Three small interference RNAs (siRNAs) targeting CRNDE (target sequence shown in Additional file 1: Table S1), as well as a negative control (si-NC), were designed and synthesized (RiboBio, Guangzhou, China) for the in vitro knockdown experiments. In addition, sh-CRNDE plasmids and a respective non-targeting sequence (negative control, sh-NC) were synthesized (Life Technologies, Waltham, MA, USA) in vivo. The sequences of sh-CRNDE and sh-NC are shown in Additional file 1: Table S1. Lentivirus-mediated CRNDE-expressing vector (EX-V0543-Lv324) and negative control group vector-NC (EX-NEG-Lv324) were purchased from GeneCopoeia (Rockville, MD, USA).
For cell transfection, glioma cells were seeded in a six-well plate and pre-incubated in the culture medium without antibiotics overnight, until they reached 50% confluence. Cells were transfected with plasmids or siRNAs using Lipofectamine 2000 (Invitrogen, Carlsbad, CA, USA) according to the instructions provided by the manufacturer. Subsequently, stable cell lines were established and selected.
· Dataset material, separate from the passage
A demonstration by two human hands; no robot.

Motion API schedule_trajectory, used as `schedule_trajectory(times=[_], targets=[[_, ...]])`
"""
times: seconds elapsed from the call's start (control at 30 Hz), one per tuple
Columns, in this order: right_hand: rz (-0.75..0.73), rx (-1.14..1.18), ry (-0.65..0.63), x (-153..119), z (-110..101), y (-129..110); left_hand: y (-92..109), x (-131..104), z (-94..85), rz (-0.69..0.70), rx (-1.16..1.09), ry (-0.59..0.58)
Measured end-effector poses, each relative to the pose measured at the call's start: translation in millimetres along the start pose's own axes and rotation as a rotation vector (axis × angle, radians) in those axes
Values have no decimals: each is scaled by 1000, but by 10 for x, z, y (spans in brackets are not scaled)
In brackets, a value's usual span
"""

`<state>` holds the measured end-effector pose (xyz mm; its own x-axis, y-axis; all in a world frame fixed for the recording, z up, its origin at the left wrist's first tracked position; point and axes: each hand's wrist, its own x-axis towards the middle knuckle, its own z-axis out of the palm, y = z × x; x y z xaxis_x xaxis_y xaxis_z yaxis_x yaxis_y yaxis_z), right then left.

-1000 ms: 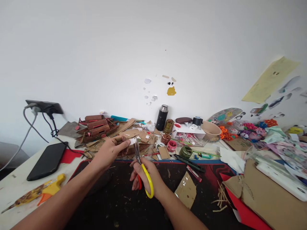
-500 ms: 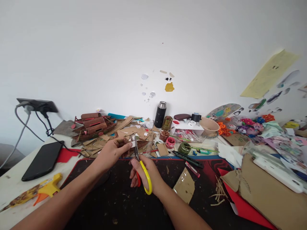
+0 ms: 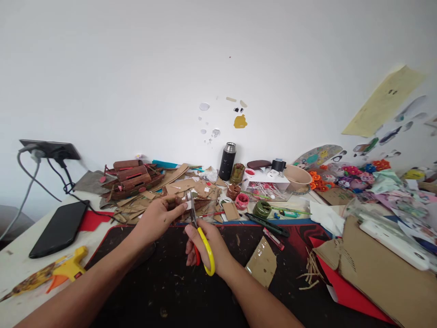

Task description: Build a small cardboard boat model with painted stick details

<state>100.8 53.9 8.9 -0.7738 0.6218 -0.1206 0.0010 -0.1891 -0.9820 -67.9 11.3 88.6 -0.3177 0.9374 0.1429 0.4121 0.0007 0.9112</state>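
Note:
My right hand (image 3: pixel 205 246) is closed round the handles of a pair of scissors (image 3: pixel 209 255), one loop yellow and the other red. The blades point up and away, slightly parted, right beside my left fingertips. Pinched between the thumb and fingers of my left hand (image 3: pixel 160 216) is a small piece of white paper (image 3: pixel 187 204), its edge at the scissor blades. My fingers cover part of the paper. Both hands are held above the far edge of the dark mat (image 3: pixel 164 282).
Behind my hands lie cardboard scraps (image 3: pixel 180 187) and a brown model boat (image 3: pixel 133 180). A black flask (image 3: pixel 227 163) and paint jars (image 3: pixel 242 200) stand further right. At left are a phone (image 3: pixel 59 228) and a yellow glue gun (image 3: pixel 68 269); at right, a cardboard sheet (image 3: pixel 378 269).
The view has shifted slightly, moving the background a little up and left. Both hands keep nearly the same pose, with the paper still at the scissor blades.

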Motion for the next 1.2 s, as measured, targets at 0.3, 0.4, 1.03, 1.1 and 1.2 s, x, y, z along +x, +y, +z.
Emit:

Culture of primary glioblastoma cells
All the primary glioma samples collected had the informed consent of the patients. Primary glioblastoma samples (selected from the GBM tissues) were minced using a GentleMACS Dissociator (Miltenyi Biotec, Gladbach, Germany) and digested in 0.25% trypsin at 37 °C for 30 min. The digestion was terminated by adding a trypsin inhibitor, and the cells were passed through a 40 μm nylon cell strainer (352340; CORNING, NY, USA) to obtain single-cell suspensions. Next, the cells were cultured in Dulbecco’s modified Eagle’s medium/F12 containing 10% fetal bovine serum. The primary glioblastoma cells were tested through glial fibrillary acidic protein staining and subcutaneous implantation in nude mice.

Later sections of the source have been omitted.